Keretakan antara Megawati dan Jokowi semakin nyata ketika Jokowi merestui putra sulungnya, Gibran Raka Bumingraka, berpasangan dengan Prabowo Subianto sebagai cawapres.
Restu itu diberikan setelah Gibran mendapat karpet merah berkat putusan Mahkamah Konstitusi (MK) yang dipimpin pamannya. MK mengubah persyaratan capres/cawapres melalui putusan Nomor 90/PUU-XXI/2023.
Padahal, Megawati telah mendeklarasikan Ganjar Pranowo sebagai capres yang hendak diusung oleh Partai Demokrasi Indonesia Perjuangan (PDIP).
Jokowi pun hadir saat deklarasi, 21 April 2023, pukul 13.45 WIB, hari istimewa bagi umat Islam di Indonesia.
Saat itu, sebagian umat Islam di Indonesia telah mengakhiri ibadah puasa Ramadhan dengan merayakan Idul Fitri, sebagian lain baru menggenapi puasa pada hari ketigapuluh dan esoknya ber-Idul Fitri.
Keretakan tersebut semakin mendalam dan meluas. Tak melulu sebagai isu internal dan urusan PDIP, tapi juga mengundang dan menjadi urusan publik.

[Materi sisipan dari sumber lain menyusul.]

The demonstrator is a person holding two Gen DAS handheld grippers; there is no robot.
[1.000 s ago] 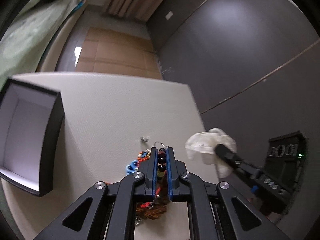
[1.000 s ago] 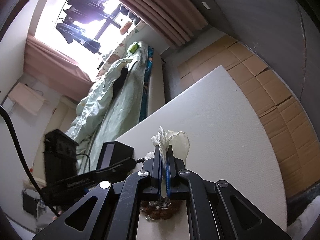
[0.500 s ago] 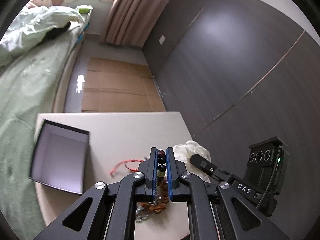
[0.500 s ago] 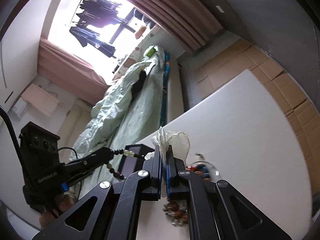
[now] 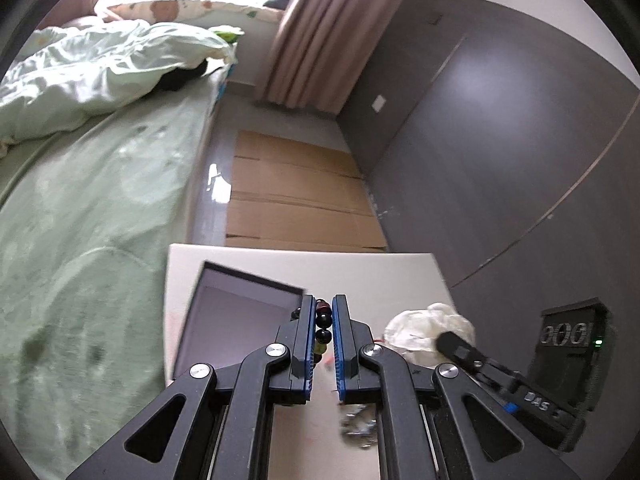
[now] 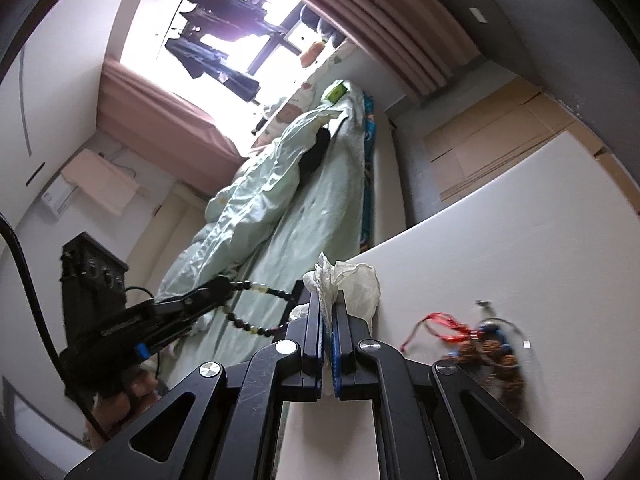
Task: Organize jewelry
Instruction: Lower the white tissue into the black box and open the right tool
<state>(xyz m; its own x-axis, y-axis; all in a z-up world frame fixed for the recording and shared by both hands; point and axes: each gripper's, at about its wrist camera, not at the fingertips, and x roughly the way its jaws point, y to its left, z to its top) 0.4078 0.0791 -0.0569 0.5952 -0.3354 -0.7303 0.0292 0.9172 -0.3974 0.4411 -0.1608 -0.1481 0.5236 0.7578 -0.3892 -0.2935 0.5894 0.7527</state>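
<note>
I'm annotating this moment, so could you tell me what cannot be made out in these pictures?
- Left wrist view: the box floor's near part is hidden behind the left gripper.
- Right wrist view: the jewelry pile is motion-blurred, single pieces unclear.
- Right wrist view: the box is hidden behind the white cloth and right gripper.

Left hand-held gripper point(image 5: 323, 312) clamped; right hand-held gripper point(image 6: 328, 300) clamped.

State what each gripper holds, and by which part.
Left gripper: beaded bracelet, pinched by a few beads, the loop dangling. Right gripper: white cloth, pinched at a bunched fold.
</note>
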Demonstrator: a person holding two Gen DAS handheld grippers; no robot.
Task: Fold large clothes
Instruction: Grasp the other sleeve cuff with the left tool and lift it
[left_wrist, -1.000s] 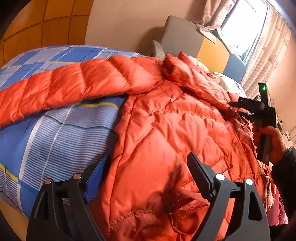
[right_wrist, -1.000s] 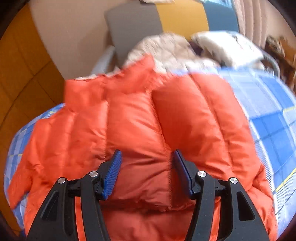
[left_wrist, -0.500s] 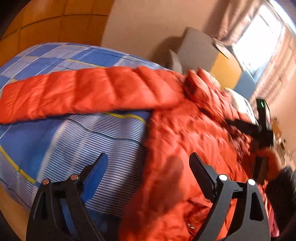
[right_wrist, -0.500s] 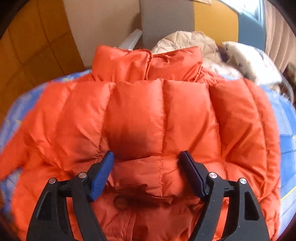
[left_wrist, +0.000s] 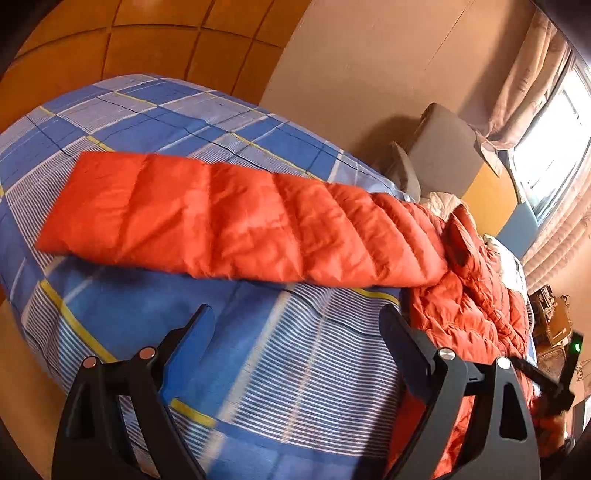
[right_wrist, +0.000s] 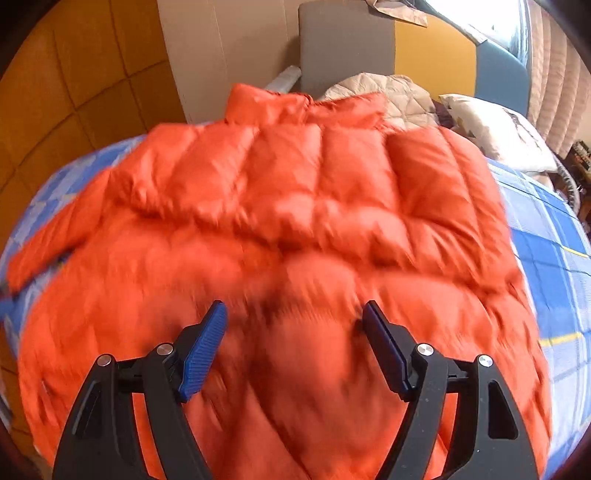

Bagi PDIP, Jokowi dianggap bak Malin Kundang. Kesuksesan karier politiknya sejak wali kota Solo, gubernur DKI, dan presiden dua periode tak lepas dari partai asuhan Megawati itu.
Pun Gibran, putra sulung Jokowi, sebagai wali kota Solo. Menantunya pun demikian sebagai wali kota Medan.
Jokowi sering dipuji-puji sebagai kader terbaik PDIP. Jokowi juga selalu mendapatkan pembelaan secara politik dari PDIP terkait kritik-kritik politik terhadapnya.
Namun, ujungnya ternyata mengecewakan partai yang membesarkan dan membelanya secara politik selama Jokowi menduduki jabatan politik sejak wali kota Solo, gubernur DKI, dan presiden dua periode.
Sementara itu, buat publik, Jokowi dianggap telah membunuh harapan dan optimisme publik tentang masa depan demokrasi Indonesia. Jokowi pernah diidam-idamkan sebagai “role model” kepemimpinan demokrasi Indonesia.
Tapi, ujungnya justru membunuh harapan dan optimisme itu melalui politik dinasti dengan cara yang tak patut. Hukum dan etika ditabrak semata-mata hanya untuk memberi jalan bagi putra sulungnya sebagai cawapres Prabowo.
Cawe-cawe Jokowi pada Pilpres 2024 dianggap berlebihan, menjurus pada penyalahgunaan kekuasaan (abuse of power). Konflik politik meluas dan mendalam. Bukan hanya melukai keluarga besar PDIP sebagai partai yang membesarkannya, melainkan juga melukai publik yang berkepentingan terhadap masa depan demokrasi Indonesia.
Residu politik Pilpres 2024 lalu bukan hanya membebani Mahkamah Konstitusi (MK), melainkan juga masa depan demokrasi Indonesia.
MK harus mengadili sengketa pilpres yang bukan sekadar menyoal angka, melainkan menuntut keadilan substantif. Bukan sekadar “Mahkamah Kalkulator”, melainkan “fajar keadilan” yang menerangi sejarah demokrasi Indonesia.
Karena itu pula para profesor dari sejumlah kampus, budayawan/seniman, dan kalangan lain menyampaikan “amicus curiae” (sahabat pengadilan) kepada hakim MK.
Melihat begitu mendalam dan meluas residu politik Pilpres 2024, seyogyanya rekonsiliasi tidak secara formal belaka melalui putusan MK, melainkan secara budaya berbasis prinsip kebangsaan.
Rekonsiliasi politik itu perlu dilihat dalam perspektif integrasi sosial hingga aras budaya justru selaras dengan momen Idul Fitri.
Bukan sekadar basa-basi politik pada level elite yang biasanya cenderung kompromis dalam bentuk “bagi-bagi kekuasaan” (power sharing), melainkan juga memasuki dimensi “kesadaran kolektif” dengan berpegang pada nilai-nilai luhur bangsa Indonesia.